January 1999
Nushawn Williams is the young man who allegedly had unsafe sex with at least 48 women and girls in upstate New York after having tested positive for HIV and receiving post-test counseling. After Williams was arrested, most of the his identified partners were tested, and more than a dozen of them were found to be HIV-positive. Williams is currently awaiting trial on a variety of charges, including assault in the first degree and "reckless endangerment with depraved indifference to human life." If convicted, he could go to prison for fifteen years.
The resulting furor has led to the introduction in the New York State legislature of a grab bag of bills that would make knowingly transmitting HIV a crime -- bills that AIDS activists and civil libertarians argue are unnecessary, unjust, and, ultimately, counterproductive.

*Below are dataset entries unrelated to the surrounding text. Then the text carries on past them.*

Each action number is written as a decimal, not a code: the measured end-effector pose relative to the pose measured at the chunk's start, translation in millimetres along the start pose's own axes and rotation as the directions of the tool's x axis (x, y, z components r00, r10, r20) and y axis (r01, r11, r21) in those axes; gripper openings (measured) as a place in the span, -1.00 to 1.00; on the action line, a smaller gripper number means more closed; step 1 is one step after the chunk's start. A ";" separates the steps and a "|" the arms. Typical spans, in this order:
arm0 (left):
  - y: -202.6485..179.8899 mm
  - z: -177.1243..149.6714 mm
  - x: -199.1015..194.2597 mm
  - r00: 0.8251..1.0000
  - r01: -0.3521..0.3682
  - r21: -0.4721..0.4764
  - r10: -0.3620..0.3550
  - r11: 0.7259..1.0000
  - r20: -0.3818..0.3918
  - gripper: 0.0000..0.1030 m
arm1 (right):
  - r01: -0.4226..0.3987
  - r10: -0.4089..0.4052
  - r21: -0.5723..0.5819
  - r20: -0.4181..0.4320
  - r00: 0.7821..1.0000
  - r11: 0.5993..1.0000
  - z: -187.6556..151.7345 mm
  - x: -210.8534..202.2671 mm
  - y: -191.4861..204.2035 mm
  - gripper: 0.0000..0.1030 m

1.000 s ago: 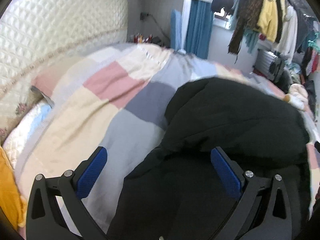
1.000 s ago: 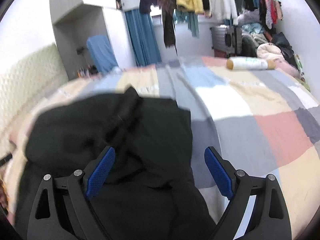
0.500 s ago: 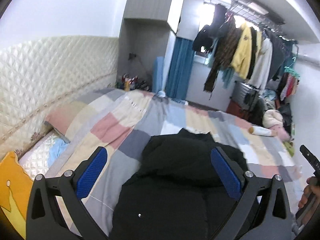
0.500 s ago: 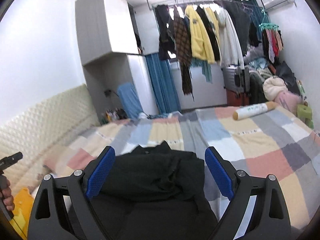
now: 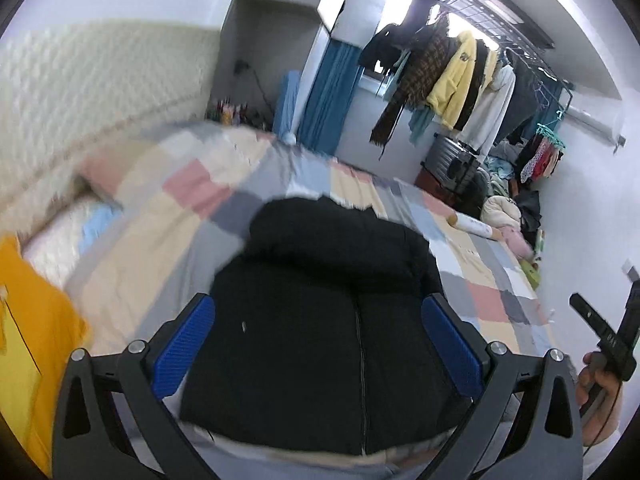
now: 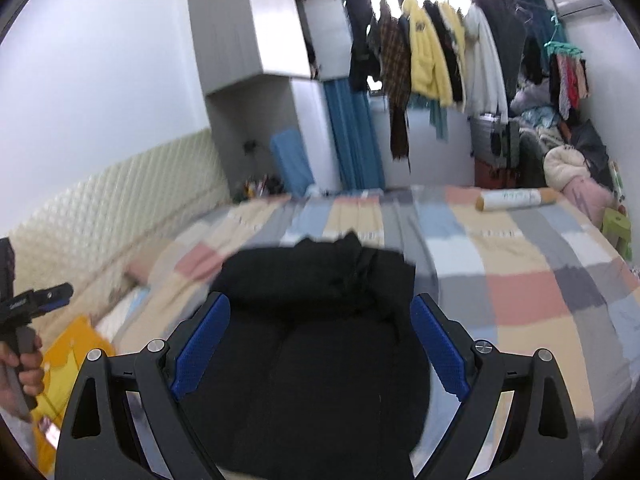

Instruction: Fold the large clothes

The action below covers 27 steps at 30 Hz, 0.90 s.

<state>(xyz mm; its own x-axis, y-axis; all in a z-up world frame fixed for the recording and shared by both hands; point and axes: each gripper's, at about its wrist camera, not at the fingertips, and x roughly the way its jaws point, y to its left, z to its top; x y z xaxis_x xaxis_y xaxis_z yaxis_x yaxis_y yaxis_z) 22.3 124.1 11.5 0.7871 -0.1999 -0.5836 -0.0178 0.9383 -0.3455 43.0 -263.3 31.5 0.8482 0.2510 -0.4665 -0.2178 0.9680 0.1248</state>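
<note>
A black zip-up jacket lies folded in a compact bundle on the patchwork bed cover, zip running down its middle. It also shows in the right wrist view. My left gripper is open and empty, held above the near part of the jacket. My right gripper is open and empty, also above the jacket. Each gripper shows at the edge of the other's view: the right one and the left one.
A padded headboard runs along the left. A yellow item lies at the bed's near left. A rolled tube lies at the far right of the bed. Clothes hang on a rack beyond the bed.
Both grippers have lifted up and back from close over the jacket, so the whole room and folded bundle show. The jaws stay open throughout.
</note>
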 end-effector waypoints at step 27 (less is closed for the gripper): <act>159.0 -89.4 162.8 0.822 0.000 -0.281 -0.160 0.960 -0.547 0.87 | -0.034 0.321 0.433 -0.611 0.723 0.901 -136.5 123.6 -125.0 0.78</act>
<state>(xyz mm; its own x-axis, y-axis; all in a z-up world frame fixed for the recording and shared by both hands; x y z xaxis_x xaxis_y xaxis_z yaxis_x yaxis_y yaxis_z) 92.5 215.5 -204.2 0.3124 -0.4690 -0.8261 -0.1906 0.8210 -0.5382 109.2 -352.7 -161.3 0.2483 0.4953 -0.8325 -0.0162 0.8614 0.5077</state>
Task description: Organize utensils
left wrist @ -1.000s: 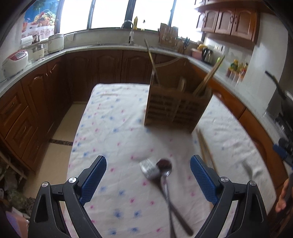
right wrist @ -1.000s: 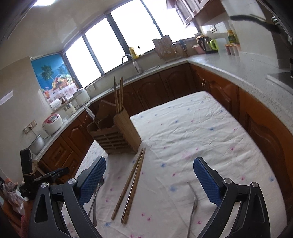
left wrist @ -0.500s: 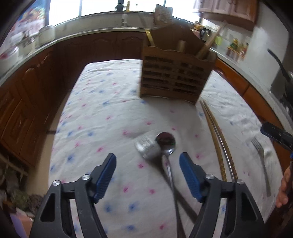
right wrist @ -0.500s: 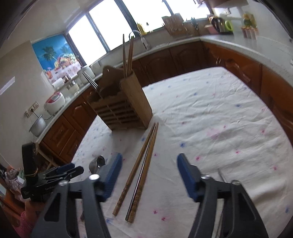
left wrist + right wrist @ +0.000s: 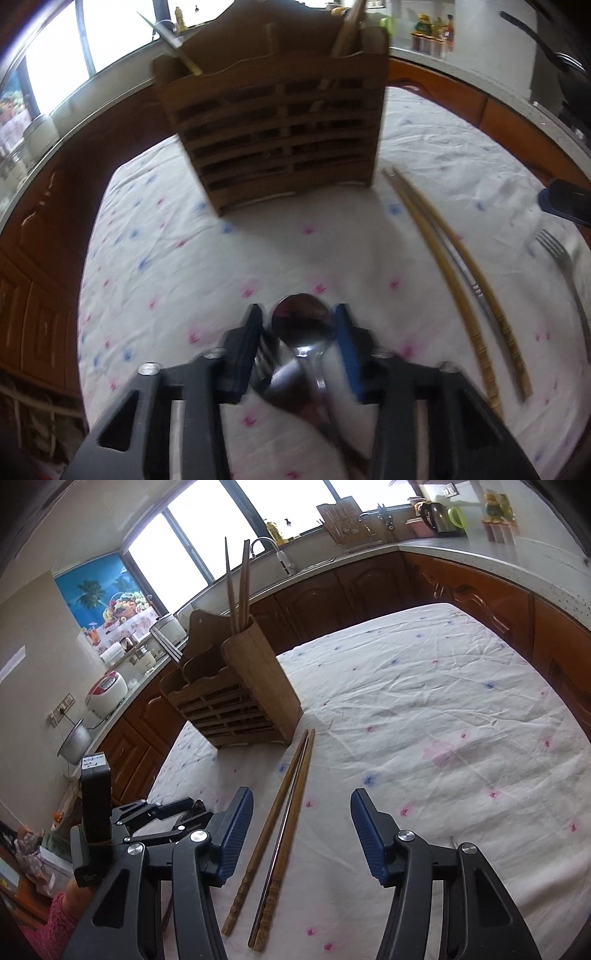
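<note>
Spoon (image 5: 301, 325) handle hidden between left tool (image 5: 299, 345) fingers

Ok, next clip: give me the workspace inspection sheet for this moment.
Surface: table under a white floral cloth, wrinkled.
Job's things: wooden utensil holder with chopsticks inside; spoon crossing a second utensil; loose chopsticks; fork.
Clutter: nothing seen.
Grippers: left gripper narrowed around the spoon, contact unclear; right gripper open over the chopsticks.
Cables: nothing seen.
Surroundings: counter with rice cooker, kettle, faucet.
</note>
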Available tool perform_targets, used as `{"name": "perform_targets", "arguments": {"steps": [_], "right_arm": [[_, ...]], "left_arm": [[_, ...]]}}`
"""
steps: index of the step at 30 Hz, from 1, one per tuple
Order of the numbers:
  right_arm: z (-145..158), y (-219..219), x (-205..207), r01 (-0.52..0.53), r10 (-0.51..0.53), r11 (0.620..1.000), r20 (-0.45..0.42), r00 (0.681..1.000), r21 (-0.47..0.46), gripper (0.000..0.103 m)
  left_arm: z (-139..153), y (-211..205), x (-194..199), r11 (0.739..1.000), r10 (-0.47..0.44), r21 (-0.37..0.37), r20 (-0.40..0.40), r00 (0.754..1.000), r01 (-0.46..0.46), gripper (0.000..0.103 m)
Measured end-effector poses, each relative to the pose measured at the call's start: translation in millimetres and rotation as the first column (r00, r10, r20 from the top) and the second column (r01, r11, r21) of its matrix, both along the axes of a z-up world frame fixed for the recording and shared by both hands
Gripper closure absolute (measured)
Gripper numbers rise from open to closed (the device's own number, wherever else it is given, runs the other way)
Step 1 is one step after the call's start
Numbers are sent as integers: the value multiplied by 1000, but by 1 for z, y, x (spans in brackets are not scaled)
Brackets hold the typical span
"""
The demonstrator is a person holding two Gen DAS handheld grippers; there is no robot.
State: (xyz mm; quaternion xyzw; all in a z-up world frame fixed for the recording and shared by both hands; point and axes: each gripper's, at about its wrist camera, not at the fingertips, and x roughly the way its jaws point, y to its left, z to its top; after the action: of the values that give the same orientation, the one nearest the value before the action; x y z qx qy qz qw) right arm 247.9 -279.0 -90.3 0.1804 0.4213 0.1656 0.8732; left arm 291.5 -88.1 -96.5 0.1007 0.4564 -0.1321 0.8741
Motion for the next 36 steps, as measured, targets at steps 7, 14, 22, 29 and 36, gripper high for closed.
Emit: {"name": "perform_targets", "arguments": {"steps": [7, 14, 22, 29, 36], "right_arm": [[2, 1, 4, -3, 3, 1000, 4, 1000, 16, 49], [-7, 8, 7, -24, 25, 999, -15, 1000, 37, 49], [-8, 20, 12, -47, 48, 998, -13, 999, 35, 49], [-7, 12, 10, -29, 30, 999, -11, 1000, 34, 49], [-7, 7, 15, -17, 17, 999, -8, 1000, 41, 49]], "left_arm": [[15, 17, -16, 997, 25, -75, 20, 999, -24, 60], [25, 58, -43, 971, 137, -196, -21, 990, -138, 46], [23, 32, -65, 980, 40, -194, -59, 997, -50, 74], [6, 13, -39, 990, 10, -138, -85, 996, -21, 75], [1, 2, -17, 995, -12, -101, -97, 995, 2, 78]]}}
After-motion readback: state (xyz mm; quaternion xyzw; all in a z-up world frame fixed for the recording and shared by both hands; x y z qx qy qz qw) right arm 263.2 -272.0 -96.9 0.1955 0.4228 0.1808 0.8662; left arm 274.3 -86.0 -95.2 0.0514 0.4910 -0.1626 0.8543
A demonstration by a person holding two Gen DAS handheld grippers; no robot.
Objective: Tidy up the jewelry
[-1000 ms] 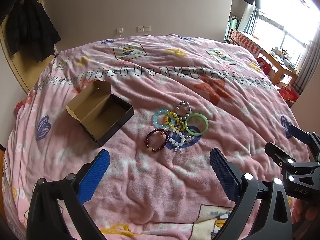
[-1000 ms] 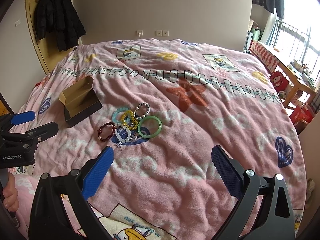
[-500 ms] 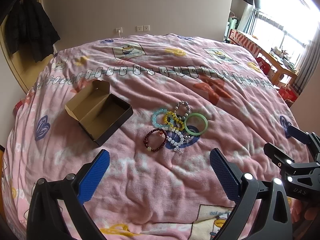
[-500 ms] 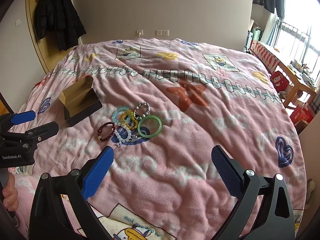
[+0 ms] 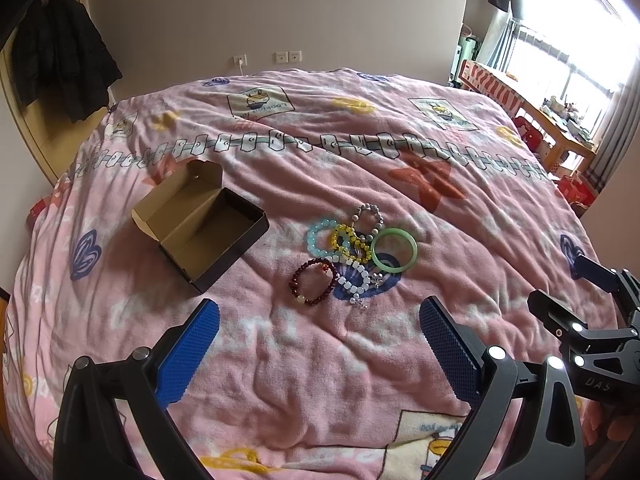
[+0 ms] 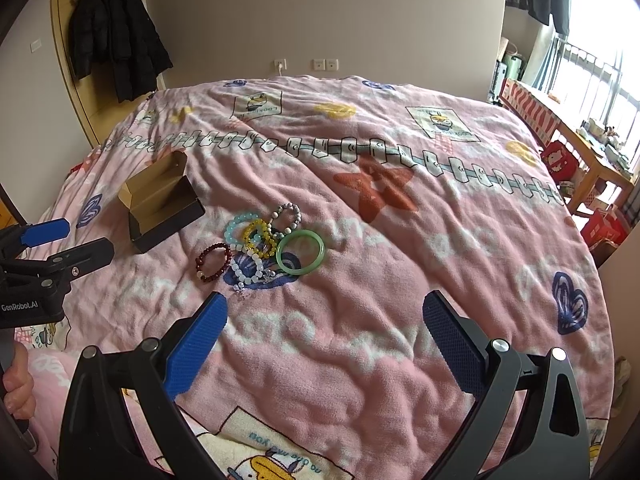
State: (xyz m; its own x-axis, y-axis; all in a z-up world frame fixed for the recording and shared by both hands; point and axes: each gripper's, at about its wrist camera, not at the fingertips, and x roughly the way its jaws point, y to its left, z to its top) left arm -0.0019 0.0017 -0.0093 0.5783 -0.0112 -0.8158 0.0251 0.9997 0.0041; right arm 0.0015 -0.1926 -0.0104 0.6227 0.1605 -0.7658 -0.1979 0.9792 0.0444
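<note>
Several bracelets lie in a loose cluster mid-bed: a green bangle, a yellow bead bracelet, a light blue one, a dark red one, a white bead one and a grey one. An open cardboard box sits empty to their left. My left gripper is open, short of the red bracelet. My right gripper is open, nearer than the bangle.
A pink printed blanket covers the whole bed. Dark coats hang on the left wall. A wooden bench with clutter and red bags stands by the window on the right. A hand holds the left gripper's handle.
Both views show almost the same scene; the left wrist view has shifted very slightly. Nothing was taken hold of or moved.
</note>
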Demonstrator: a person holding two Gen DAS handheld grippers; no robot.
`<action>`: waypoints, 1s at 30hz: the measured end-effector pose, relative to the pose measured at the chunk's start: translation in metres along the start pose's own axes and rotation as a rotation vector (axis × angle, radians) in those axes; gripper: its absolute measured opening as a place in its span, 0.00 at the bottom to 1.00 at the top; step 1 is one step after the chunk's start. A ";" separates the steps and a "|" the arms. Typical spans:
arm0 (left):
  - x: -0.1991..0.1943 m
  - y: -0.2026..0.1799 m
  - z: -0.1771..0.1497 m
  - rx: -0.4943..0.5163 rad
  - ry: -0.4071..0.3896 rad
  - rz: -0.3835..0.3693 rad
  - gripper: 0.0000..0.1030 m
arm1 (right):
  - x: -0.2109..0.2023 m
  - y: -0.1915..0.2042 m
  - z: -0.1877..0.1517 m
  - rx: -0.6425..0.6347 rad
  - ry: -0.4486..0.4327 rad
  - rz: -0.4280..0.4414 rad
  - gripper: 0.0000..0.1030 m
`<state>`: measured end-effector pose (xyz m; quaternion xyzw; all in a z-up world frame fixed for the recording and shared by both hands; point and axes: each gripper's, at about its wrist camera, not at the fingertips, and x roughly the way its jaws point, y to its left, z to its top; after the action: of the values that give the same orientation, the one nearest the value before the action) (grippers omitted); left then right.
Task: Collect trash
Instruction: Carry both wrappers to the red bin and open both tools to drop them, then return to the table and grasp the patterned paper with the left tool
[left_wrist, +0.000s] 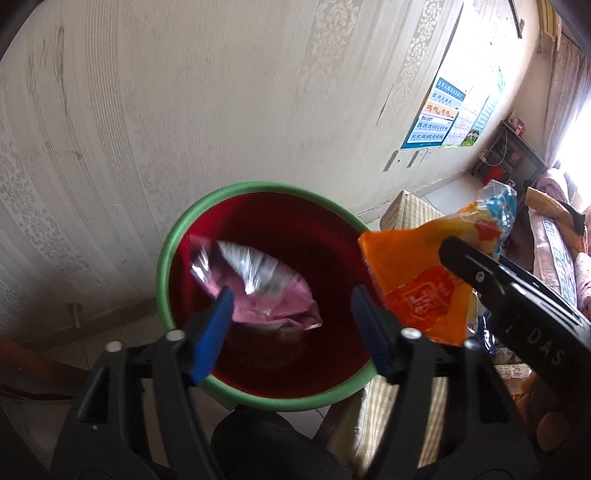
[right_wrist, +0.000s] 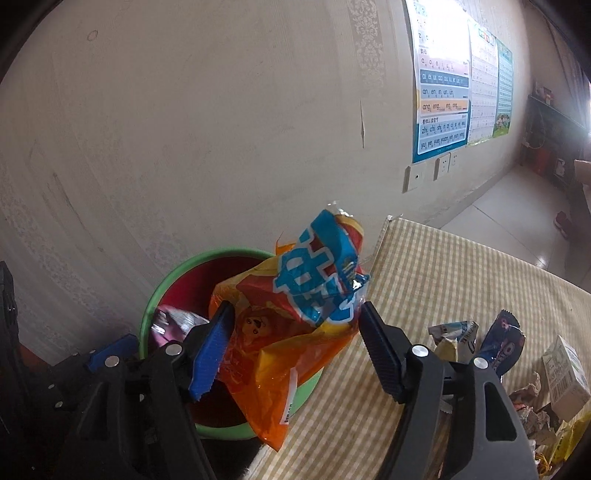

The leader of the pack, introduced by Assemblymember Steven Kaufman and Senator Serphin Maltese, creates the new offense of "aggravated reckless endangerment," a Class C felony punishable by up to fifteen years in prison. The Kaufman/Maltese bill would impose criminal penalties on an individual who, "knowing that he or she is infected with the human immunodeficiency virus," does not inform a sexual or needle-sharing partner of his or her HIV status.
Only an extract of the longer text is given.